– На пару минут! – возмутился молодой человек. – Ничего себе «на пару минут». Публика уже ерзает и шуршит, как в цирке, а органист полчаса наяривает одну и ту же мелодию. Сейчас скажу ему – пусть для разнообразия джаз сыграет, что ли.

– А который час? – забеспокоилась Олив.

– Без четверти пять… нет, без десяти.

– Возможно, на дорогах пробки. – Олив умолкла, потому что по ризнице проталкивался к телефону мистер Гарольд Каслтон, за которым поспешал обеспокоенный викарий.

И тут по церкви потек вспять удивительный людской ручеек – сначала по одному человеку, потом по двое, и вскоре в ризнице уже стало тесно от родни и общей сумятицы.

– В чем же дело?

– Что стряслось?

Сам не свой, с докладом прибыл шофер. Гарольд Каслтон чертыхнулся, вспыхнул и начал грубо пробиваться к выходу. Кто-то попросил освободить ризницу, а потом, будто в противовес ручейку, по церкви от выхода к алтарю потек гул голосов, нарастая, делаясь все громче и взволнованней, поднимая людей с мест и переходя в приглушенный рев. От алтаря донеслось объявление насчет отмены венчания, но его, похоже, никто не услышал: все и без того поняли, что стали свидетелями громкого скандала, что Бреворт Блэр напрасно ждет у алтаря, а Эмили Каслтон сбежала из-под венца.

II

На Шестидесятой улице толпилось с десяток репортеров, но погруженная в свои мысли Олив, подъехав к дому, не разбирала их вопросов; ей отчаянно хотелось одного – пойти и утешить некоего человека, но она не имела права к нему приближаться, а потому в качестве замены разыскала своего дядю Гарольда. Вошла она через анфиладу шатров, стоимостью в пять тысяч долларов каждый, где, ожидая развития событий, буфетчики и официанты замерли в уважительном траурном полумраке возле подносов с икрой, индюшачьими грудками и пирамидой свадебного торта. Олив нашла своего дядю наверху: он сидел на пуфе перед туалетным столиком Эмили. Разбросанные перед ним косметические принадлежности – наглядные свидетельства женской подготовки – делали его крайне неуместное присутствие символом безумной катастрофы.

– А, это ты. – Голос его звучал безжизненно; за два часа он состарился.

Олив обвила рукой его согбенные плечи:

– Мне так горько, дядя Гарольд.

Он вдруг изверг поток брани; из одного глаза медленно выкатилась крупная слеза.

– Пусть приедет мой массажист, – выговорил он. – Скажи Макгрегору, чтобы вызвал.

Словно заплаканный ребенок, он сделал судорожный вдох, и Олив заметила у него на рукавах слой пудры, как будто дядя Гарольд, разморенный своим благородным шампанским, рыдал, облокотившись на туалетный столик.

– Телеграмму принесли, – забормотал он. – Где-то здесь лежит. – И с расстановкой добавил: – Отныне моя дочь – это ты.

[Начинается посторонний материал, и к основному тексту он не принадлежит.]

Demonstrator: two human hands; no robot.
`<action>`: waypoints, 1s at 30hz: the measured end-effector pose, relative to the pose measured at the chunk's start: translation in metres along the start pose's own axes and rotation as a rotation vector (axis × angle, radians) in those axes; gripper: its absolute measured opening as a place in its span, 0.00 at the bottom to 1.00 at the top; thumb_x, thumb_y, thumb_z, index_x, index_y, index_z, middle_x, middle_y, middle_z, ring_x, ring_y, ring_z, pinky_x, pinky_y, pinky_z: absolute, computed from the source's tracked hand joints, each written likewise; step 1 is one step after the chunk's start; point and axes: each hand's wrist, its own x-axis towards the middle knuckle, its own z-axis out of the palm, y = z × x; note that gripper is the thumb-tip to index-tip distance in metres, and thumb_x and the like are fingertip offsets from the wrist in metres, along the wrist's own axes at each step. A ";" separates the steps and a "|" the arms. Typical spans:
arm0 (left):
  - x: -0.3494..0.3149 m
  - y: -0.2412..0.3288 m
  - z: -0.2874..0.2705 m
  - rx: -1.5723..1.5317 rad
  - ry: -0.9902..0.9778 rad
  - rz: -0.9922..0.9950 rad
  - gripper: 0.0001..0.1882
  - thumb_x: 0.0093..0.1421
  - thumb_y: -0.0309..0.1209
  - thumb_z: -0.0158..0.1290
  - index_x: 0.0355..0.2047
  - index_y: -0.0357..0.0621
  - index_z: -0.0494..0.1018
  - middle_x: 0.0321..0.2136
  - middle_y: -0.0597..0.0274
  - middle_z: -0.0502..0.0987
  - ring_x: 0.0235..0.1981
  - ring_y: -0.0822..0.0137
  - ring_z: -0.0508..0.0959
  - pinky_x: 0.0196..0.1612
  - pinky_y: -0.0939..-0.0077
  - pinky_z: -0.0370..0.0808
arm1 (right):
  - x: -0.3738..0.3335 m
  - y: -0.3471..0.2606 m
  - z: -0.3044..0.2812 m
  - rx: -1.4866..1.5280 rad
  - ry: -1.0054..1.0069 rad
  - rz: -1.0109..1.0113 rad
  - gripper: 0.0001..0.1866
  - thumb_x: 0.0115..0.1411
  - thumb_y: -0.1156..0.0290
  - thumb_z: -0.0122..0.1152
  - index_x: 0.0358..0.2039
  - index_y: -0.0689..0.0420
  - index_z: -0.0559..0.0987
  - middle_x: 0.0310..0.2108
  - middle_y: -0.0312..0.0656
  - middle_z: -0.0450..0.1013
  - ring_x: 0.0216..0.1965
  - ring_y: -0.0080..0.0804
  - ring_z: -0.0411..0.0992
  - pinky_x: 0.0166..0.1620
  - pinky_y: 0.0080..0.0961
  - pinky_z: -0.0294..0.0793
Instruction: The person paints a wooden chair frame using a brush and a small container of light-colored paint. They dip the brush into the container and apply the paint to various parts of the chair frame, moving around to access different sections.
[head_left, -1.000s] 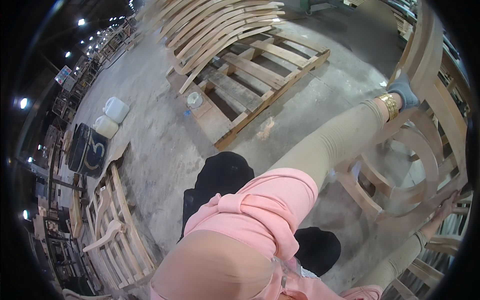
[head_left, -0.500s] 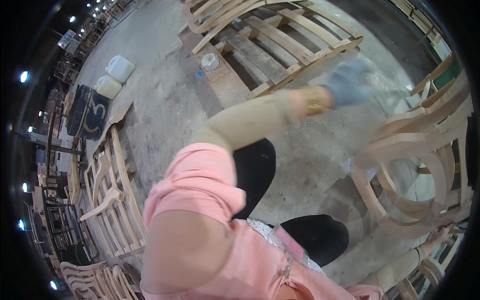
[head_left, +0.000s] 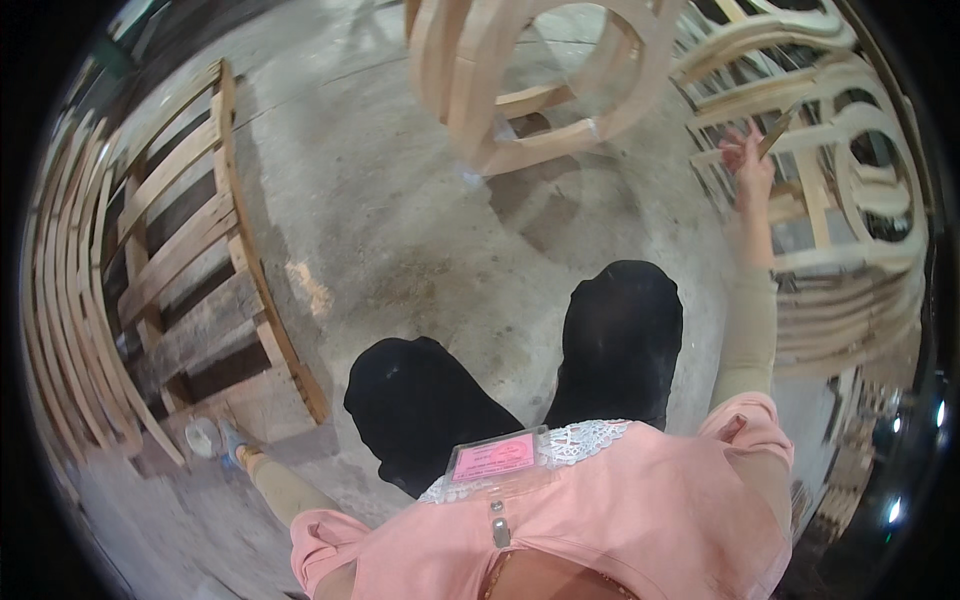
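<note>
My left hand (head_left: 233,443), in a grey-blue glove, reaches down at the far lower left. It is right beside a small round white tub (head_left: 204,437), but its fingers are too small and partly hidden to show a grip. My bare right hand (head_left: 747,155) is stretched out at the right, closed on a slim, pointed brownish tool (head_left: 776,132). Behind that hand stand pale curved wooden frames (head_left: 815,150) with round openings. In front of my knees, a blurred wooden frame with a large ring (head_left: 490,120) stands on the concrete floor.
A slatted wooden pallet (head_left: 235,215) lies at the left, with several long curved wooden strips (head_left: 65,300) along its far side. More curved wooden pieces are stacked (head_left: 850,310) at the right. My black-clad knees (head_left: 620,340) are in the lower middle.
The view has swung to the right. My gloved left hand has gone from reaching out ahead to down beside the white tub. My right hand now shows at the right among the frames.
</note>
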 end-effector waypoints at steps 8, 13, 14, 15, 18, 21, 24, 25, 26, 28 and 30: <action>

– Что вы, разве можно так говорить!

Развернув телеграмму, она прочла:

НЕ МОГУ СООТВЕТСТВОВАТЬ ЛЮБОМ СЛУЧАЕ ОСТАНУСЬ ДУРОЙ НО ТАК БЫСТРЕЙ ЗАЖИВЕТ ЧЕРТОВСКИ СОЧУВСТВУЮ ЭМИЛИ.

Распорядившись насчет вызова массажиста и поставив камердинера охранять дядюшкину дверь, Олив прошла в библиотеку, где сбитый с толку секретарь пытался уклониться от прямых ответов на любопытные и настойчивые телефонные звонки.

– Я в таком расстройстве, мисс Мэрси! – воскликнул он дрожащим от отчаяния голосом. – Поверьте, голова раскалывается. Мне уже полчаса мерещится снизу танцевальная музыка.

Тут и Олив показалось, что она сама тоже на грани помешательства – сквозь шум уличного движения до нее отчетливо и ясно доносилась мелодия:

…Мне до нее
Как до луны,
Совсем другие
Ей нужны…
Кого она…

Стремительно сбежав по лестнице, Олив промчалась через гостиную; мотив все настойчивее звучал у нее в ушах. У входа в первый шатер она остановилась как вкопанная.